(Records from a data source)
************

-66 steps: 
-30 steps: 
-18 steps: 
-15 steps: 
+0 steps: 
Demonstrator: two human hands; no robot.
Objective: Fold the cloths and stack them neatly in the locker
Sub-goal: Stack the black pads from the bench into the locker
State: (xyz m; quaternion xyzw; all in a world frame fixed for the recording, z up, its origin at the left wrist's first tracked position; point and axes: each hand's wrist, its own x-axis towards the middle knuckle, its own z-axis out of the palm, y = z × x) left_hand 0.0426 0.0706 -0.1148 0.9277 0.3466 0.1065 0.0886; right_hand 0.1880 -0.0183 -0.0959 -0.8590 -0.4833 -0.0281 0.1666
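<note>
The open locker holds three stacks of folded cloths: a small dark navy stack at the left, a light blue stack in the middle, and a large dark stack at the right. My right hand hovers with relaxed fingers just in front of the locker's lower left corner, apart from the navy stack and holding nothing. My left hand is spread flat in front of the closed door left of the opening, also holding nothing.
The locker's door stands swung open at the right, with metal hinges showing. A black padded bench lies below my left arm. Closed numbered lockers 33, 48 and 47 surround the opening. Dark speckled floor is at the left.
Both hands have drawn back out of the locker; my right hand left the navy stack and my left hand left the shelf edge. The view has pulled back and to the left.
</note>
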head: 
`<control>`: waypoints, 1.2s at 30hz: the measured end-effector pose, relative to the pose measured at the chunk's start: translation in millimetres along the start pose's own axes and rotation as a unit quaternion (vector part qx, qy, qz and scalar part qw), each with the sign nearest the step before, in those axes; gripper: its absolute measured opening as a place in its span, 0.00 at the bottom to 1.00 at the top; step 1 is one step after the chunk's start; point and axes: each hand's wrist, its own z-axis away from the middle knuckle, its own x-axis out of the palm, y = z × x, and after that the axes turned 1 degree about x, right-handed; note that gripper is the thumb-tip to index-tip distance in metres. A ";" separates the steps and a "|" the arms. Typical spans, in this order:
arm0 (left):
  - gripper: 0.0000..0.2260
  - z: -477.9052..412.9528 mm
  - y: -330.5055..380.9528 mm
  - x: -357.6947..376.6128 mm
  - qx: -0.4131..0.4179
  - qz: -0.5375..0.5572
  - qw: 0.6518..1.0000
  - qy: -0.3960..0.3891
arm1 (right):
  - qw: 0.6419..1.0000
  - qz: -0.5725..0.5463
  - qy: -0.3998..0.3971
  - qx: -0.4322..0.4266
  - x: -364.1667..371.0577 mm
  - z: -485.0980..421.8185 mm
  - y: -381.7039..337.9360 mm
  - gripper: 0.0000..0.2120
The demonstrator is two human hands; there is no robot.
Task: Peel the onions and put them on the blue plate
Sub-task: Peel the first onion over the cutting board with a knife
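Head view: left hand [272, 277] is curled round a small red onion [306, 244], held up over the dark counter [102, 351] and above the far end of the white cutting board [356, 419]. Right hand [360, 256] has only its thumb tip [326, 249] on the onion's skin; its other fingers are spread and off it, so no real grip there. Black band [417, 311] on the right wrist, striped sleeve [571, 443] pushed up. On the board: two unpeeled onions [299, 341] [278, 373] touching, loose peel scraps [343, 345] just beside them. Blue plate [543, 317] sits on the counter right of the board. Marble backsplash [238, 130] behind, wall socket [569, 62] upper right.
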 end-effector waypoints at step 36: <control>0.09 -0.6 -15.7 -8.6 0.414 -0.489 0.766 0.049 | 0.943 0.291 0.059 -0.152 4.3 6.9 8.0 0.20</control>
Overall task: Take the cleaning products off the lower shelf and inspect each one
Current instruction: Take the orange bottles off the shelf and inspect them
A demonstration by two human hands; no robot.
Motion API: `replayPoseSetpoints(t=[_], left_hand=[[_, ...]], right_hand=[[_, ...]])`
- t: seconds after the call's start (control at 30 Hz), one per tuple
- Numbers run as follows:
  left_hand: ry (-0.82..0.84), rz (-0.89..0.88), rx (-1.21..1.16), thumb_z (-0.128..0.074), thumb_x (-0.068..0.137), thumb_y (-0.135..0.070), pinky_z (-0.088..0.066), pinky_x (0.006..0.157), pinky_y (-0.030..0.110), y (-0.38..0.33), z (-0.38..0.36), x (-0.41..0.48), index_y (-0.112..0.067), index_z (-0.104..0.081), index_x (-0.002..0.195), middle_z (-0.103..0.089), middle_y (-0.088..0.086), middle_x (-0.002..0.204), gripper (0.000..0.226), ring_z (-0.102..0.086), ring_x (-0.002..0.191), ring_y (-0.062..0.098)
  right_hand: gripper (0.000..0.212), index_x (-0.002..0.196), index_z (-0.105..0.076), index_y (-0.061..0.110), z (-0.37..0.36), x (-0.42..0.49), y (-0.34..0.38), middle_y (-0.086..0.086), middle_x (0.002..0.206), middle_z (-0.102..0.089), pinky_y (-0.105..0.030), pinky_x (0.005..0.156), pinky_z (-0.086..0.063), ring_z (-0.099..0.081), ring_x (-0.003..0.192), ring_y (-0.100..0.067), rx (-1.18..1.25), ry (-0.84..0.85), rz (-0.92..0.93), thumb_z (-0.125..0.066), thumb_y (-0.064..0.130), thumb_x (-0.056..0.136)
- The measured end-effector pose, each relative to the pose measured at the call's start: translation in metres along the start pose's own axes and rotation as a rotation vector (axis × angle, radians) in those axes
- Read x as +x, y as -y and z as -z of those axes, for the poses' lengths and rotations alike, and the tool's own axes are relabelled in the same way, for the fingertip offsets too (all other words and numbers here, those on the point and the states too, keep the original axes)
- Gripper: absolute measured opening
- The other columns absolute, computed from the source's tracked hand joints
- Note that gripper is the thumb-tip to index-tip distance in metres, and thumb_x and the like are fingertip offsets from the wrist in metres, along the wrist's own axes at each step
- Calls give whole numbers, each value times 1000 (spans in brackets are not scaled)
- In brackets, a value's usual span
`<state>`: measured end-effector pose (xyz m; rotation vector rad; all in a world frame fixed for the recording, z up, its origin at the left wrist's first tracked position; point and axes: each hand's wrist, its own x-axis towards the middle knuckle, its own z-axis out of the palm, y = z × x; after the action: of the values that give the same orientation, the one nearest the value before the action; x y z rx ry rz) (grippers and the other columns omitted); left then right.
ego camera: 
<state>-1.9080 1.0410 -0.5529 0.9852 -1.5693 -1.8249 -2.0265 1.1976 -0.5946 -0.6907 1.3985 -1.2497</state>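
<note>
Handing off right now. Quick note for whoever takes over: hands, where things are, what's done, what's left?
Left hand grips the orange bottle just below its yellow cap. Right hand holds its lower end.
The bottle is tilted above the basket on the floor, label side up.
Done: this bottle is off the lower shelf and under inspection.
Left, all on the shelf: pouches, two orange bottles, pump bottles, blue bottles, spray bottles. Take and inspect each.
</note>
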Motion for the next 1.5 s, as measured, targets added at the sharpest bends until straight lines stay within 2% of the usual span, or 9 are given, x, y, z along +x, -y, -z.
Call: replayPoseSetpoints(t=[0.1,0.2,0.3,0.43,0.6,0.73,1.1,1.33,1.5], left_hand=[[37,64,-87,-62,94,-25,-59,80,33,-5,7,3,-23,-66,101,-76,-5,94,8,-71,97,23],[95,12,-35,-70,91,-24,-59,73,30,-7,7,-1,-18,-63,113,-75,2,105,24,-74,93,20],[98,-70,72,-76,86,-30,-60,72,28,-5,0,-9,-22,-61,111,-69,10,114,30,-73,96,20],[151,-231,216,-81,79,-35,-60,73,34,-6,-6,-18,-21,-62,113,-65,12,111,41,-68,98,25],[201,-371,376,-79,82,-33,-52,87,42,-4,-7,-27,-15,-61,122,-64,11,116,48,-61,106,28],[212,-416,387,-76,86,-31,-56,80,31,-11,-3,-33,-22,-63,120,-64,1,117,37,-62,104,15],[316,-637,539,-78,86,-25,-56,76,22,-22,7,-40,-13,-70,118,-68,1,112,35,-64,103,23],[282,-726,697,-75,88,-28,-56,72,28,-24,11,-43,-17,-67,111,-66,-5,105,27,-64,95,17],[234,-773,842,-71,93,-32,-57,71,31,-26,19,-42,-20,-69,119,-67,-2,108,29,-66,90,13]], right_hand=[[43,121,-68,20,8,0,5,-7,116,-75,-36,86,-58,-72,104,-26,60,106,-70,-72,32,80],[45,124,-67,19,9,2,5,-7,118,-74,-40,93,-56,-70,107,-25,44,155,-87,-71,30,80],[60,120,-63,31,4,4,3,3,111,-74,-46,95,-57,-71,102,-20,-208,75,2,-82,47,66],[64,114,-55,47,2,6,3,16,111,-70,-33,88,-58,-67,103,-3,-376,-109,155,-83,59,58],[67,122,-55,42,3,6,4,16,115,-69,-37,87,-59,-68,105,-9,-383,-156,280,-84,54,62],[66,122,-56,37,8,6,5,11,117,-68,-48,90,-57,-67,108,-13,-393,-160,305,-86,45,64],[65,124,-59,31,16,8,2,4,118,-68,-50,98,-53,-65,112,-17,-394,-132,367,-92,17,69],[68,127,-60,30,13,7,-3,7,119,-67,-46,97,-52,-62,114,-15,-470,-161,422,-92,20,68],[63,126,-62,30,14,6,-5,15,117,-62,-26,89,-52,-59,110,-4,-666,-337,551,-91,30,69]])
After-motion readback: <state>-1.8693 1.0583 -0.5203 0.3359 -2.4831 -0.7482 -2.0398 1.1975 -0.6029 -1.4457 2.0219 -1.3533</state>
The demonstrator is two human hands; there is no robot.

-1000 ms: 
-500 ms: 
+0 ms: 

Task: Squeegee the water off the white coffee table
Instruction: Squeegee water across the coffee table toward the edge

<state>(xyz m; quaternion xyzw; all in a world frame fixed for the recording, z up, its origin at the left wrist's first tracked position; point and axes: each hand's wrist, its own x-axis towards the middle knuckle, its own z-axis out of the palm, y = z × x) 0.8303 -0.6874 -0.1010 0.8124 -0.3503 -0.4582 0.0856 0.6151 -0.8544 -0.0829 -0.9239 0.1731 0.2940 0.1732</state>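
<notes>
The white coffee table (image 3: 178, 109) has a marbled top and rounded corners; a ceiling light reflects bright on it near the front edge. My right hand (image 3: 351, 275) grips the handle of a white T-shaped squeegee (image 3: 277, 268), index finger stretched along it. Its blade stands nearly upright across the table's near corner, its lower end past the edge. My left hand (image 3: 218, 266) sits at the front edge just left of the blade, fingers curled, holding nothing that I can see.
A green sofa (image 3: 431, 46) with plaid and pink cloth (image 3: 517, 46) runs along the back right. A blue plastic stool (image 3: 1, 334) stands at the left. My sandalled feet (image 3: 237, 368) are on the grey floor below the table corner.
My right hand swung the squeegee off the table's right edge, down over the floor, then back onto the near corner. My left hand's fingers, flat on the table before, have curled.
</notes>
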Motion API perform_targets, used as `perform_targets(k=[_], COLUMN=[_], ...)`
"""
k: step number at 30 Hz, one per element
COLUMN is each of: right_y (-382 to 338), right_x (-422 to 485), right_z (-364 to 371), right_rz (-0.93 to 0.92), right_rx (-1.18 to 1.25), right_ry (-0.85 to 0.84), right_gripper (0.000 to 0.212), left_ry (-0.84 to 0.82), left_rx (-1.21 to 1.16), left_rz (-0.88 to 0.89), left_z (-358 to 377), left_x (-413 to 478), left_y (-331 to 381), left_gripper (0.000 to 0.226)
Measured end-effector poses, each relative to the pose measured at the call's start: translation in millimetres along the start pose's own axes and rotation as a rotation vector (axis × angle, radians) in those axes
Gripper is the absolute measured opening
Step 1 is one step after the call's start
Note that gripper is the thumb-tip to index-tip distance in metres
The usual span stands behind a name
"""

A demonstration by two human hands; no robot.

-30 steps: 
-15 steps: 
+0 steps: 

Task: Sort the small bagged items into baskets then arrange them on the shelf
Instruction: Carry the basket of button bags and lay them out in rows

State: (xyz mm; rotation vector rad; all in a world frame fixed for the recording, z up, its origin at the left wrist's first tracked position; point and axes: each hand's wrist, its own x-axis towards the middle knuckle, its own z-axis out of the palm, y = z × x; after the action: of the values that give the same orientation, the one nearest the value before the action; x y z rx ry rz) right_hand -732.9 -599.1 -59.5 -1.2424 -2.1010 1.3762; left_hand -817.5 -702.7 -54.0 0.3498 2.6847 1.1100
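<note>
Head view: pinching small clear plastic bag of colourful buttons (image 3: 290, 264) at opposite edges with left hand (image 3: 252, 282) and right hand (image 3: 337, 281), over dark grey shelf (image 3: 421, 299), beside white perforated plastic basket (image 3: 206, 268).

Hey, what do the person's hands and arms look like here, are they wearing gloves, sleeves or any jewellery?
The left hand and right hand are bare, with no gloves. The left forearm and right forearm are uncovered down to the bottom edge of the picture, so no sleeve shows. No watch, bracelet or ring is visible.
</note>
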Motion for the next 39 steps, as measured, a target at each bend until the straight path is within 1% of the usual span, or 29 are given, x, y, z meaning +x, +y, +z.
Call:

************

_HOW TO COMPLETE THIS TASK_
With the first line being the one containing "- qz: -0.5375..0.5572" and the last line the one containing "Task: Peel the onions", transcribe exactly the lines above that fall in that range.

_ANSWER TO THIS PROBLEM_
  - qz: -0.5375..0.5572
  - qw: 0.6518..1.0000
  - qy: -0.3960..0.3891
arm1 (right):
  - qw: 0.6419..1.0000
  - qz: -0.5725..0.5463
  - qy: -0.3998..0.3971
  - qx: -0.4322..0.4266
  - x: -364.1667..371.0577 mm
  - z: -485.0980..421.8185 mm
  - y: -381.7039..337.9360 mm
  - gripper: 0.0000..0.2120
The demonstrator is two human hands; there is no robot.
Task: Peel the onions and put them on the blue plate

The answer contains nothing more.